**Exercise description**.
Restate every line below word for word, but drop each picture.

**Given data**.
________________
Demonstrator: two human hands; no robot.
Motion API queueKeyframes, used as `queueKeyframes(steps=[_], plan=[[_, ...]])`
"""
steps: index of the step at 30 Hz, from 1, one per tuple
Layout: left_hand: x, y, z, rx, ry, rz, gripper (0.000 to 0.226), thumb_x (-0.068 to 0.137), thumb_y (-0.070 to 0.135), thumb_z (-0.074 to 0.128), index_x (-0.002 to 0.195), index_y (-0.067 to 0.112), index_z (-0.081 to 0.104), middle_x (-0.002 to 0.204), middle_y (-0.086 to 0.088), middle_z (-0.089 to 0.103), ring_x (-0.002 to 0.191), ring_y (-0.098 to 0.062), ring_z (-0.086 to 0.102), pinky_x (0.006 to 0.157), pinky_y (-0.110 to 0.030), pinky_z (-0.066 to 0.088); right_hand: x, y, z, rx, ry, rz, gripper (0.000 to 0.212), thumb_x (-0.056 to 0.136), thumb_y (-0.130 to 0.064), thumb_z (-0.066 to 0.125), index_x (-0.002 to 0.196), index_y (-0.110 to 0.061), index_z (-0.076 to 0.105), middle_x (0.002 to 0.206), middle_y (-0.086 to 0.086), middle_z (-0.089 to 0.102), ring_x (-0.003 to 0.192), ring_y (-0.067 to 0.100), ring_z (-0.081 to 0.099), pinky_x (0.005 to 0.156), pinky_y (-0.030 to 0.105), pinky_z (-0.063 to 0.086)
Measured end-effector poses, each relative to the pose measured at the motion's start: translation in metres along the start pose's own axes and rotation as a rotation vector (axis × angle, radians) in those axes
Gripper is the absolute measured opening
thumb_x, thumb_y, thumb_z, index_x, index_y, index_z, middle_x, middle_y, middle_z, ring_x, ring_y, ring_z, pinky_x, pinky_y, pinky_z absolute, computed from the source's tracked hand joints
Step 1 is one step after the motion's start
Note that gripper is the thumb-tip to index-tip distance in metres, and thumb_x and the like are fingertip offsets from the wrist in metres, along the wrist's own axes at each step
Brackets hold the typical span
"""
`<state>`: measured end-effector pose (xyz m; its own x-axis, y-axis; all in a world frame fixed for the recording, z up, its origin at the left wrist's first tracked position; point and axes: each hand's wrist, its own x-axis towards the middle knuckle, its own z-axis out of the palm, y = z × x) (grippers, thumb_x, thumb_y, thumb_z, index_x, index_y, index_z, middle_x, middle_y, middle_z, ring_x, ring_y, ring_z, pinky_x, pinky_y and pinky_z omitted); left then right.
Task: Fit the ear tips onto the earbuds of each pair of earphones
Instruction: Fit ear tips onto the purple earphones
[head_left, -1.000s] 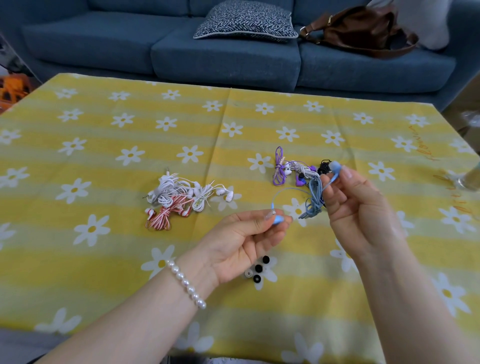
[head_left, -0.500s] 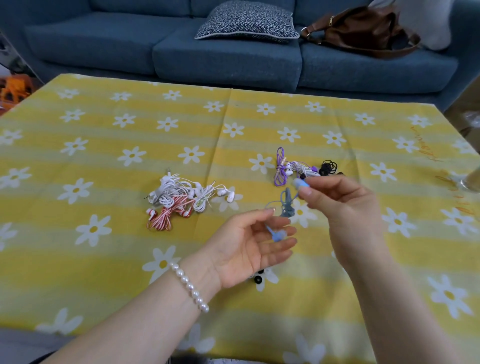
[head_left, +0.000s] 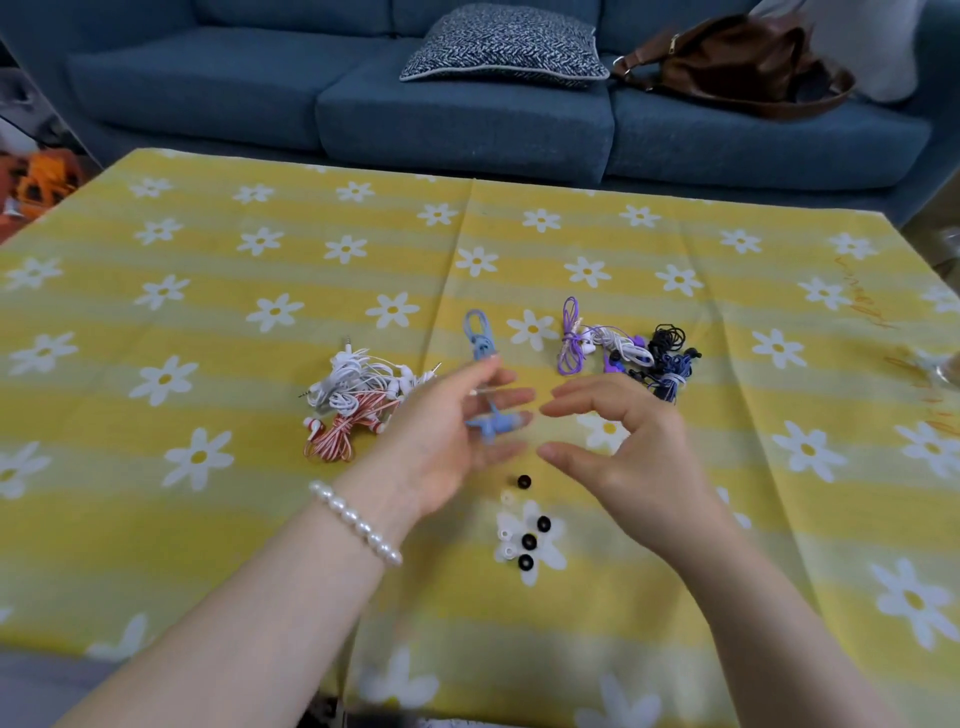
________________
**Written answer**.
Demonstrator: two human hands; no robot.
Motion API queueKeyframes, used as `queueKeyframes(steps=[_], plan=[[_, ...]])`
"""
steps: index of the step at 30 Hz, from 1, one per tuple
Layout: left_hand: x, y, z, rx, ry, rz, gripper (0.000 to 0.226), thumb_x (-0.068 to 0.137), thumb_y (-0.070 to 0.135), thumb_z (-0.074 to 0.128), index_x (-0.002 to 0.195), index_y (-0.067 to 0.112), index_z (-0.081 to 0.104), middle_x (-0.002 to 0.204), middle_y (-0.086 to 0.088), middle_z (-0.089 to 0.103), ring_x (-0.002 to 0.191), ring_y (-0.098 to 0.062), ring_z (-0.086 to 0.102), pinky_x (0.006 to 0.157), pinky_y (-0.110 to 0.030), pinky_z (-0.066 to 0.088); right_hand: x, y, z, rx, ry, rz, gripper (0.000 to 0.212), thumb_x (-0.056 to 0.136), thumb_y (-0.130 to 0.064), thumb_z (-0.066 to 0.125), index_x (-0.002 to 0.196), index_y (-0.110 to 0.061), index_z (-0.076 to 0.105), middle_x (0.002 to 0.206), middle_y (-0.086 to 0.086), middle_z (-0.089 to 0.102), ring_x (-0.003 to 0.192), ring_y (-0.067 to 0.100), ring_z (-0.081 to 0.099), pinky_x (0.005 to 0.156), pinky_y (-0.030 to 0.105), pinky_z (-0.063 to 0.086)
Measured end-effector poses, each relative to the pose measured at the motion's start: translation in metres along the start pose's own axes and rotation as a rotation vector (axis × angle, radians) in those axes
Gripper is the absolute measured opening
thumb_x, thumb_y, thumb_z, index_x, index_y, index_z, middle_x, middle_y, middle_z, ring_x, ring_y, ring_z, pinky_x, pinky_y, pinky_z absolute, computed from the source's tracked hand joints
Step 1 is one step after the motion's start
Note that gripper is the thumb-tip to index-tip distance in metres, and thumb_x and the like are fingertip offsets from the wrist in metres, along the wrist's own axes at each step
Brackets hold the typical span
"""
`<state>`: measured end-effector pose (xyz m; its own x-axis, y-axis; all in a world frame fixed for the recording, z up, its origin at the left wrist's first tracked position; point and axes: each hand's wrist, its own x-axis towards the middle knuckle, its own z-axis out of the palm, y = z × x) (grippers, thumb_x, thumb_y, thumb_z, index_x, index_y, index_z, middle_x, middle_y, middle_z, ring_x, ring_y, ring_z, pinky_x, pinky_y and pinky_z omitted); left then right.
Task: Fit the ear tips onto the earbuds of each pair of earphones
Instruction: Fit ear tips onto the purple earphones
[head_left, -1.000s] 
[head_left, -0.500s] 
[head_left, +0.000s] 

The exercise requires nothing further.